Dans l'Education nationale, les enseignant·e·s seront mieux formé·e·s aux problématiques des violences sexistes et sexuelles. Ils et elles devront également sensibiliser leurs élèves au harcèlement en ligne. Sur ce point, la loi punit désormais le cyber-harcèlement.


Sanction de l'upskirting


Alors que la Corée du Sud vit une véritable épidémie à ce sujet et que le Royaume-Uni vient de légiférer, l'upskirting sera désormais punit également en France. Ce nouveau délit de "captation d'images impudiques" (comme photographier ou filmer sous les jupes à l'insu des femmes) sera puni d'un an de prison et de 15 000 euros d'amende. Auparavant, en l'absence de contact physique, la pratique ne pouvait pas être considérée comme une agression sexuelle.
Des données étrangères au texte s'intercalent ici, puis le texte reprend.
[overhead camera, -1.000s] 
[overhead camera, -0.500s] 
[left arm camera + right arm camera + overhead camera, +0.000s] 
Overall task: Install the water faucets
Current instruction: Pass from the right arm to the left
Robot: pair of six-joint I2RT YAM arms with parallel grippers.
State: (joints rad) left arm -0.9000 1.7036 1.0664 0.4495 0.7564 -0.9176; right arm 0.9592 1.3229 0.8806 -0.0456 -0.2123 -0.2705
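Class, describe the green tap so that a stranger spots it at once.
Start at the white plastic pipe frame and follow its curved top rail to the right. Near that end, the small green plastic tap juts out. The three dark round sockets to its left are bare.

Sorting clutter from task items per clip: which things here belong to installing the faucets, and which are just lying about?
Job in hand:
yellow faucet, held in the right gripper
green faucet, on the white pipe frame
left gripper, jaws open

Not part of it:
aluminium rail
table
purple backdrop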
Allongement de la prescription

Outre l'allongement de la prescription pour les crimes sexuels commis sur mineur·e de vingt ans à trente ans après la majorité. La commission de nouveaux crimes interrompra également la prescription des crimes plus anciens "afin d'éviter l'impunité des personnes qui commettent, pendant de très longues périodes, des crimes sexuels de façon répétée sur des mineurs".


Peines aggravées pour les viols ou agression sexuelles sur des personnes en détresse économique


Cette disposition vise à mieux protéger les personnes sans domicile fixe.


L'outrage sexiste devient un délit

L'outrage sexiste sera puni de 3750 euros d'amende. Le fait de ne pas serrer la main à une femme en raison de son sexe sera également considéré comme outrage sexiste. L'outrage sexiste divise, beaucoup doute de la possibilité de sa mise en application concrète.

Par ailleurs, les Socialistes ont obtenu la commande d'un rapport sur les liens entre violences sexuelles et suicide mais aussi le fait de filmer les victimes de viols pour ne pas les faire répéter plusieurs fois ce qu'elles ont vécu.


La loi contre les violences sexuelles et sexistes portée par Malène Schiappa doit maintenant passer en commission mixte paritaire avant un vote définitif.